## Directions
Set down, please, without alteration, the lines of the entries below from the first through the one containing "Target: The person".
START Input material
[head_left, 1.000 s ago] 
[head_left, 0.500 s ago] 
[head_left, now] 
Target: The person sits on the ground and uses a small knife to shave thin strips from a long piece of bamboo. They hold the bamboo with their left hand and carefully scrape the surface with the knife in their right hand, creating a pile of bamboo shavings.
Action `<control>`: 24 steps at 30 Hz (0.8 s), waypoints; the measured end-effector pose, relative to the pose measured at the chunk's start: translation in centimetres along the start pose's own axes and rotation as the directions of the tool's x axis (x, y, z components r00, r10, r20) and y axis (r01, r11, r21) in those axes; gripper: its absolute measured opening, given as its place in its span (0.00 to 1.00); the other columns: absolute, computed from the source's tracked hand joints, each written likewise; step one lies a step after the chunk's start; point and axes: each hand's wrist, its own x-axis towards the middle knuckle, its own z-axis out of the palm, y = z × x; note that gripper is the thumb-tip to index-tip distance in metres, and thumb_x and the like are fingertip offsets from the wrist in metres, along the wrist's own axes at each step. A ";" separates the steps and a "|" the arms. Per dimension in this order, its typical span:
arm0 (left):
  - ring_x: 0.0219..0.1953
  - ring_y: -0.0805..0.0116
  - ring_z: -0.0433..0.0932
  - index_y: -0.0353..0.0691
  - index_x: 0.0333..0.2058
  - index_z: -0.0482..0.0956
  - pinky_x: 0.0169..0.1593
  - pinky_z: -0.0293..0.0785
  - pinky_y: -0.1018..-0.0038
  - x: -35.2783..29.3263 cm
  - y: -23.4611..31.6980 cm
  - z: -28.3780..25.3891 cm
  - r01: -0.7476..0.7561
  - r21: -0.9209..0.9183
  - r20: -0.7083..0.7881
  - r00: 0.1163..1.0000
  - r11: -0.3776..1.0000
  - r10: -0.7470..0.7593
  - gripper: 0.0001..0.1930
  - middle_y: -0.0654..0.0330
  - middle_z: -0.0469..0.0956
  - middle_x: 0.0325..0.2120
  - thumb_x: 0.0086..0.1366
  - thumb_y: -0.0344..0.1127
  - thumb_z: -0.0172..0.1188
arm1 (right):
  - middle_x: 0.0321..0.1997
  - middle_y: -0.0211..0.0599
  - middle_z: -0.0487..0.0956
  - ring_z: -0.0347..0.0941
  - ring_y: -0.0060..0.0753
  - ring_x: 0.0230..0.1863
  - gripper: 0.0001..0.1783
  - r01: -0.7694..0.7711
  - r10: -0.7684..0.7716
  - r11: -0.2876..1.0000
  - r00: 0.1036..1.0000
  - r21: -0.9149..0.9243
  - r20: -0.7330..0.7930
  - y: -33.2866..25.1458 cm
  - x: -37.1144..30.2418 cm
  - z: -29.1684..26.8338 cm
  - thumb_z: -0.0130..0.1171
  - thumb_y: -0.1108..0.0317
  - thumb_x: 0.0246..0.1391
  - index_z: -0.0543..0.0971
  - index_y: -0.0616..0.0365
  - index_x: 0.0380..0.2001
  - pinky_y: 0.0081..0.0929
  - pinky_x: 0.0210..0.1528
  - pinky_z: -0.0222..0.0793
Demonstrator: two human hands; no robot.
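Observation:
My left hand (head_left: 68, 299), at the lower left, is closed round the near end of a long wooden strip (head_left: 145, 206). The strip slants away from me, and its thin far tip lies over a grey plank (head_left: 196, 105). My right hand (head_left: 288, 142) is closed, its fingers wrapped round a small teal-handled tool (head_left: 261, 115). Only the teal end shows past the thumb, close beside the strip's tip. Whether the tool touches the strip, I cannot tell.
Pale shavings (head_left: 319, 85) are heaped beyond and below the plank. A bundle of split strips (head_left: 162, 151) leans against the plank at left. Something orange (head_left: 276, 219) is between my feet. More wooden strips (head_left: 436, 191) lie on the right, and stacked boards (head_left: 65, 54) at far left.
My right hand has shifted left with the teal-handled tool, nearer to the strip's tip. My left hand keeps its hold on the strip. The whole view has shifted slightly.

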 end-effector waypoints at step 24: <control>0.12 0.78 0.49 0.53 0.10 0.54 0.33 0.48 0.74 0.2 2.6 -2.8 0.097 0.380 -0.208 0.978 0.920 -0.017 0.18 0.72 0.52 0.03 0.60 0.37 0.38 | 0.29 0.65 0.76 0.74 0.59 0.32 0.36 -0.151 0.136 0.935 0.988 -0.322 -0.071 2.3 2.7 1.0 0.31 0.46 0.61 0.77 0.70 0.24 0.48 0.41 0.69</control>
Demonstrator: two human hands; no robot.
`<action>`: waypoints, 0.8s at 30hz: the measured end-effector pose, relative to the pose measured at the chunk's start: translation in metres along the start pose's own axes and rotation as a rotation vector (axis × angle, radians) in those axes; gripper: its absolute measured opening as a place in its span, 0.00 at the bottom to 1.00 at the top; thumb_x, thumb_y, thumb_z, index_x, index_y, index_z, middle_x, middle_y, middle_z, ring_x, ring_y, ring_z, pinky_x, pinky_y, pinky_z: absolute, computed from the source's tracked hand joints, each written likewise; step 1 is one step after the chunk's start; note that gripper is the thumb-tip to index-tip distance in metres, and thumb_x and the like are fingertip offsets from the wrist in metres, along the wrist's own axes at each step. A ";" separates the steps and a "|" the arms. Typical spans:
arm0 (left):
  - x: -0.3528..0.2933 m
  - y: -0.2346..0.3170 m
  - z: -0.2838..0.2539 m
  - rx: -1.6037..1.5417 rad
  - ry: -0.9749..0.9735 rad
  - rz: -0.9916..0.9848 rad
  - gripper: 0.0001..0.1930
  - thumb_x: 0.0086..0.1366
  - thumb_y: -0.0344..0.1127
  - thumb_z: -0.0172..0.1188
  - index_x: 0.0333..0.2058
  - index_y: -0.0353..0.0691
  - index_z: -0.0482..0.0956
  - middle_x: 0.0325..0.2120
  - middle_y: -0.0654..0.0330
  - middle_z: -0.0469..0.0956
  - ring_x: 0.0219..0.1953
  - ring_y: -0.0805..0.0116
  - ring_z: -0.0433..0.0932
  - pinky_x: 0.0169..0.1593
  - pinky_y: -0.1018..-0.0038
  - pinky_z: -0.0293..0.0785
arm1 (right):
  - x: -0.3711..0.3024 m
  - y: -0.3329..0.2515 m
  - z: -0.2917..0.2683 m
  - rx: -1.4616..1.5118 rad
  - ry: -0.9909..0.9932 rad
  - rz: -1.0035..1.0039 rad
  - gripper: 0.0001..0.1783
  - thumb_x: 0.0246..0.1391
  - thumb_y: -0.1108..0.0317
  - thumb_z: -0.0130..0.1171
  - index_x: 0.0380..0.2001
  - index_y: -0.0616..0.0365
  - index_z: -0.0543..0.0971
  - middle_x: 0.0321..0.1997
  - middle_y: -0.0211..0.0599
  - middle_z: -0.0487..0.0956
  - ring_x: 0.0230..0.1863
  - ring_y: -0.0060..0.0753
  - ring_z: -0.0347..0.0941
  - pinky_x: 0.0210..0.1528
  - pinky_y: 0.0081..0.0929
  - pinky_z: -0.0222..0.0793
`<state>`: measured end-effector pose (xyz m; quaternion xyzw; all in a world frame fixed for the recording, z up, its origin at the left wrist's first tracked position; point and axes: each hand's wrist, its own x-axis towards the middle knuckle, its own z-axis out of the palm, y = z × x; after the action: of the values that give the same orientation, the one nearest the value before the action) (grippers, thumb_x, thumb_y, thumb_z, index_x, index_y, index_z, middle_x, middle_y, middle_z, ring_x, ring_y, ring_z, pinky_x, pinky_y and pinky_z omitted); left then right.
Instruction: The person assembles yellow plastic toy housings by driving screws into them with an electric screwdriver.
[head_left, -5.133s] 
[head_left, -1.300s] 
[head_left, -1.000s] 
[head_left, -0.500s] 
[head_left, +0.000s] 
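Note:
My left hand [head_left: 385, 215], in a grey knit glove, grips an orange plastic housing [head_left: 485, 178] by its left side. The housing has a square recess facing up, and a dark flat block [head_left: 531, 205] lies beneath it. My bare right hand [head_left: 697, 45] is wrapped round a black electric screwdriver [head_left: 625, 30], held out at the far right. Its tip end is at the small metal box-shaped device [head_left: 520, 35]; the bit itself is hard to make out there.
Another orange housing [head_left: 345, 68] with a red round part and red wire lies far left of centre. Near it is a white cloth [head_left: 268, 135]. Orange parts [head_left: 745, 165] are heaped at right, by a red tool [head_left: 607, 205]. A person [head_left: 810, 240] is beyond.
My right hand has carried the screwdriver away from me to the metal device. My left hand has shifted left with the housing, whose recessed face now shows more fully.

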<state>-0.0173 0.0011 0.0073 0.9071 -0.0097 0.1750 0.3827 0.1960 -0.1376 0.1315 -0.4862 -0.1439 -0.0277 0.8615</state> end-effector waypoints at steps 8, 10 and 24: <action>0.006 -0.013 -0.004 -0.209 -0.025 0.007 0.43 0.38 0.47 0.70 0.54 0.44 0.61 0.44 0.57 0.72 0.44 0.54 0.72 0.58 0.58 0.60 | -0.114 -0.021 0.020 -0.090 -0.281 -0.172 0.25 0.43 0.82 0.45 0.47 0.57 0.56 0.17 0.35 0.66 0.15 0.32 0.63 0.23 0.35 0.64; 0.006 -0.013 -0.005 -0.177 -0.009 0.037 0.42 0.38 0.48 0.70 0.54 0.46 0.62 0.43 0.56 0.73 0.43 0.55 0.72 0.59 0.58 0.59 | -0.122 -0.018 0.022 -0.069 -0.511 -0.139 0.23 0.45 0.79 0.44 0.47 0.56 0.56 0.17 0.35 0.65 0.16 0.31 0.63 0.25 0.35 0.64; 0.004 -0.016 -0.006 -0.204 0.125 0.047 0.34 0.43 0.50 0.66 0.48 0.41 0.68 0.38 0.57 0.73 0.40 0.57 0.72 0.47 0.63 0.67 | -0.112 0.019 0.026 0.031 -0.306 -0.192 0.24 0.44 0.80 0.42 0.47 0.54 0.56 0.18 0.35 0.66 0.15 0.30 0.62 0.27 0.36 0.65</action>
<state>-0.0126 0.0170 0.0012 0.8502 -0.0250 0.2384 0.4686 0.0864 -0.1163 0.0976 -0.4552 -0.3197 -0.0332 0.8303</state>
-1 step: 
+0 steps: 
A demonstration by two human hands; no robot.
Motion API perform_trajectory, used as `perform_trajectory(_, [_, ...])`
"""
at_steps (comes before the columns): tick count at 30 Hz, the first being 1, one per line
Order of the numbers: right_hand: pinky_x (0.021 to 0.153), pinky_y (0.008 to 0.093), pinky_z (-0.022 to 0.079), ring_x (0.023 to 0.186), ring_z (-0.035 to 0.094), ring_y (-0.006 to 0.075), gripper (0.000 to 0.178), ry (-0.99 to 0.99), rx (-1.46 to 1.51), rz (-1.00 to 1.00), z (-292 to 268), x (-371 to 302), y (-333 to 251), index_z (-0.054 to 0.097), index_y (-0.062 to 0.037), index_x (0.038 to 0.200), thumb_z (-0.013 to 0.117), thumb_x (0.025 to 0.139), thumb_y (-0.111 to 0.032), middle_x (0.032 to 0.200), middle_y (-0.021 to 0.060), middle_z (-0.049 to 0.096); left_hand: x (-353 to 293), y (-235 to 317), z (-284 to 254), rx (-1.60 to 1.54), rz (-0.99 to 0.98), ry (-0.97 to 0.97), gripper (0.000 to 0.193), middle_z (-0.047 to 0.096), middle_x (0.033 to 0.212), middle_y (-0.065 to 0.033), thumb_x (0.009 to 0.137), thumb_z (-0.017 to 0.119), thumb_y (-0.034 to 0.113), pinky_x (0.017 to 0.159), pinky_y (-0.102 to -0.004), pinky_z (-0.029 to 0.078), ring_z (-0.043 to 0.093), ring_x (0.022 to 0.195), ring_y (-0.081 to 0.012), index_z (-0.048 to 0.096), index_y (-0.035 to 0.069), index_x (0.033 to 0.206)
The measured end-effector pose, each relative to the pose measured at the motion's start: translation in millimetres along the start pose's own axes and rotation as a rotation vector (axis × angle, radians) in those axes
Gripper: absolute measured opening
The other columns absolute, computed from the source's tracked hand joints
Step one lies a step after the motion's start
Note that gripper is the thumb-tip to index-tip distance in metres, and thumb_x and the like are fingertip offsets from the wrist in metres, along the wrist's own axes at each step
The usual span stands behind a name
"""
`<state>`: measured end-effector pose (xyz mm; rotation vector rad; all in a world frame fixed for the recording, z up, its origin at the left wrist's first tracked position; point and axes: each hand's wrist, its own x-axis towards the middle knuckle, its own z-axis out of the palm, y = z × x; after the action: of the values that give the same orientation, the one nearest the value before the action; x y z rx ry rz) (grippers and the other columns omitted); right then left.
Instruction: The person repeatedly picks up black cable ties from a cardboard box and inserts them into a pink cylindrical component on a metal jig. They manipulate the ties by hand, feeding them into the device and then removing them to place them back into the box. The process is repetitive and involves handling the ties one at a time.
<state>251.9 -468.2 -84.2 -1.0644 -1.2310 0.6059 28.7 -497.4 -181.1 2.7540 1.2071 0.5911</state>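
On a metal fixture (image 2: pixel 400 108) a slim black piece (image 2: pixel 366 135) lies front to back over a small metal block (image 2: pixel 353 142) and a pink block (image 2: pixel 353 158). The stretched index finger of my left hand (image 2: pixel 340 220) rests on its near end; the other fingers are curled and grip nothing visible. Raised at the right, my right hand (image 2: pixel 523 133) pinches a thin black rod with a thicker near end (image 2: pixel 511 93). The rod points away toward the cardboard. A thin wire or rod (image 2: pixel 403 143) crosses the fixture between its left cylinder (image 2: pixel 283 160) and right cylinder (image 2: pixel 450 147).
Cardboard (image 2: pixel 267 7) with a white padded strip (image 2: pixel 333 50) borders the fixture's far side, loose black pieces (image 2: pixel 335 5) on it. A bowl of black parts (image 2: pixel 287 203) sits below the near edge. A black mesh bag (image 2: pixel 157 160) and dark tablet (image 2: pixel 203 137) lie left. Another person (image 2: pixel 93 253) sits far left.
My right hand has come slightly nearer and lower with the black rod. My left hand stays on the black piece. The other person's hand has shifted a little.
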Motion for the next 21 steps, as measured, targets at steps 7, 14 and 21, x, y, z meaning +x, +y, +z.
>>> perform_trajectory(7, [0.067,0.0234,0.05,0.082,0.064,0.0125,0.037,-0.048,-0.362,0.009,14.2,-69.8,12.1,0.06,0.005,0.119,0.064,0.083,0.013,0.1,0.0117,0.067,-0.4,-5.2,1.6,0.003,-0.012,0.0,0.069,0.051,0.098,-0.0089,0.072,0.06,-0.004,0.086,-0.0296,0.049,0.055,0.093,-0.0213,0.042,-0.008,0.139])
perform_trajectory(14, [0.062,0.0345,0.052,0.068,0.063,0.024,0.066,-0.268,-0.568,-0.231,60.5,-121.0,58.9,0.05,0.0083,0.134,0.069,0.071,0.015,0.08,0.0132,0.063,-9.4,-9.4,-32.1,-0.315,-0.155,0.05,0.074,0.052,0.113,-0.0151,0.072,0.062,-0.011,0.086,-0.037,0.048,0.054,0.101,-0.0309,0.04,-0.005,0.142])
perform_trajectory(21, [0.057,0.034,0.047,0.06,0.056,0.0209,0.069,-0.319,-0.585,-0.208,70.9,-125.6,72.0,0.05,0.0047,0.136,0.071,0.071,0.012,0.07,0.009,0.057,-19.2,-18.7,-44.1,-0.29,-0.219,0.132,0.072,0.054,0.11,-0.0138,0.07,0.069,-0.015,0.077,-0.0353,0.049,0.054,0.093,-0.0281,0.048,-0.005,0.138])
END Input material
## Output of the task
[head_left, 1.000 s ago] 
[head_left, 0.500 s ago] 
[head_left, now] 
Target: The person sits on the ground and uses a small knife to shave thin strips from a long piece of bamboo. They hold the bamboo with their left hand and carefully scrape the surface with the knife in their right hand, creating a pile of bamboo shavings.

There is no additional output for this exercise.